From the records below, set down exactly the lines starting with the line that contains "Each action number" and going on through the line that contains "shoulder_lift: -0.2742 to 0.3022". Nothing else is wanted.
= = = = = = =
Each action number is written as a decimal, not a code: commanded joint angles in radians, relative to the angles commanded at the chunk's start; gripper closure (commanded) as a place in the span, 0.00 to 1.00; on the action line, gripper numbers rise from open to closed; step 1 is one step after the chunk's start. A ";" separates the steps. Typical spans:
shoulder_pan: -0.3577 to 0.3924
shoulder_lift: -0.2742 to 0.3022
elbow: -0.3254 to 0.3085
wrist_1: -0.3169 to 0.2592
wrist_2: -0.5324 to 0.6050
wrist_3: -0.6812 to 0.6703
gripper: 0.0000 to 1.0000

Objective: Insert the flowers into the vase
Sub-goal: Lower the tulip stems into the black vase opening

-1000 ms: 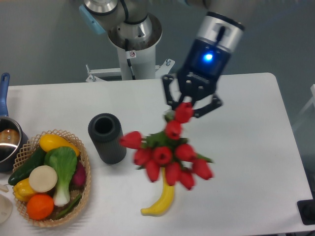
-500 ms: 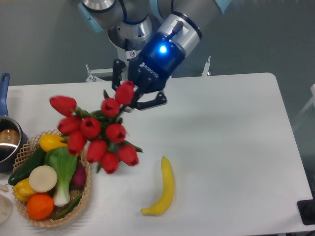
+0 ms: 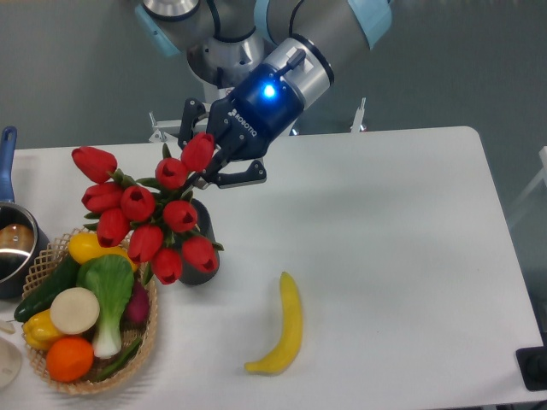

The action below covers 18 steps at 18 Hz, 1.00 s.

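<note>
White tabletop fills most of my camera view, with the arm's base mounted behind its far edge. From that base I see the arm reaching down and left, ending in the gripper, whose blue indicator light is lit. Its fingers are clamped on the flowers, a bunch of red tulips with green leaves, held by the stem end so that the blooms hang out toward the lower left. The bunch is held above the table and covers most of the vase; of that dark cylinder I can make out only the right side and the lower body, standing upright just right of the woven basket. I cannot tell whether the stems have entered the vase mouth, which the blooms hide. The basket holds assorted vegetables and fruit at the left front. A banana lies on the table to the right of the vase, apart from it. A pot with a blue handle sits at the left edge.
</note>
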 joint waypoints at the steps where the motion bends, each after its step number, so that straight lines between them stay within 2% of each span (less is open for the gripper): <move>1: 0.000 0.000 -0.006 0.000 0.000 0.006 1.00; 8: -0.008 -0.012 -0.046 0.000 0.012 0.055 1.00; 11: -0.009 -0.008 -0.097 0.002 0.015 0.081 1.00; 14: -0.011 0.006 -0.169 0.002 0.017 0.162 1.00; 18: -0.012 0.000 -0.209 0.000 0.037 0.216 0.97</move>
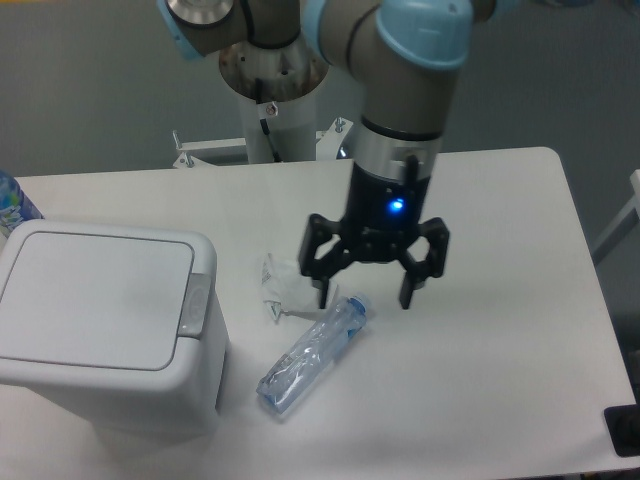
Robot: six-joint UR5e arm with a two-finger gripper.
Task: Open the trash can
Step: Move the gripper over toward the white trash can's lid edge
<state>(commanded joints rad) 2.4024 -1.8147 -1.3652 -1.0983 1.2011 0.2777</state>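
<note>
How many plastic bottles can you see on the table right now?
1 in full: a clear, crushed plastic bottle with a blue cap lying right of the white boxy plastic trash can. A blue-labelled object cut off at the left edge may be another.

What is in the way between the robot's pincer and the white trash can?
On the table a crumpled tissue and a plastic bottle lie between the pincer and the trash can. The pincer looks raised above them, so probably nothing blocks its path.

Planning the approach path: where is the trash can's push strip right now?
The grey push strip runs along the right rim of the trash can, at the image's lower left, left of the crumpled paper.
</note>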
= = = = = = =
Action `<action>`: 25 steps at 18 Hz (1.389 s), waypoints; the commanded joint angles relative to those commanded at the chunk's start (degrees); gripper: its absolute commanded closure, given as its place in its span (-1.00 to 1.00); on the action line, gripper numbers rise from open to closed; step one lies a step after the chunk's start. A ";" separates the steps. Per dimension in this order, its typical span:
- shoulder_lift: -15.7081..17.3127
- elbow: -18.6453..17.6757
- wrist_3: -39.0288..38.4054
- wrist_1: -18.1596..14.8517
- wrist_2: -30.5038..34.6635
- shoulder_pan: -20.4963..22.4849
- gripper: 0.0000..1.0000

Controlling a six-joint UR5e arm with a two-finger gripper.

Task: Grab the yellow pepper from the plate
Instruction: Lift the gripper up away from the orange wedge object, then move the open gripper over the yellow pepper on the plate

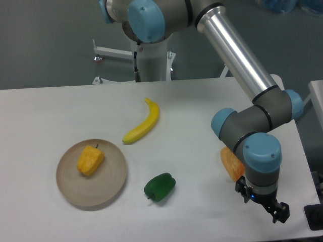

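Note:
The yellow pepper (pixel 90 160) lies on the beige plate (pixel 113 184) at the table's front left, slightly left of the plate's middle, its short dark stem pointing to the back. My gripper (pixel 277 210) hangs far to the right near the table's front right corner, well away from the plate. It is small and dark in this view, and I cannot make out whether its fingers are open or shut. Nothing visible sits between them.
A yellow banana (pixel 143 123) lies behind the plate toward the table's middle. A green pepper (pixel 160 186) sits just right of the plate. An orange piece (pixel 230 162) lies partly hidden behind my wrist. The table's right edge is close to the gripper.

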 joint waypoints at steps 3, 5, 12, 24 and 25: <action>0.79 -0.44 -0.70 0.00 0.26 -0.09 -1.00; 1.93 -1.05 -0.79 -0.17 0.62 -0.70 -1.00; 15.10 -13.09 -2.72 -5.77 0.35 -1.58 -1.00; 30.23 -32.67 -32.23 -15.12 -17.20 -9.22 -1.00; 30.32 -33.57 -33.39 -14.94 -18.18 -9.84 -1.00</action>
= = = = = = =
THE COMPLETED TASK ->
Each action number is written as a decimal, not a code: commanded joint angles in radians, relative to the angles commanded at the chunk's start; gripper closure (commanded) as a place in the span, 0.00 to 1.00; on the action line, gripper numbers rise from open to closed; step 1 is one step after the chunk's start. A ";" separates the steps. Typical spans:
shoulder_pan: -0.3577 to 0.3924
shoulder_lift: -0.2742 to 0.3022

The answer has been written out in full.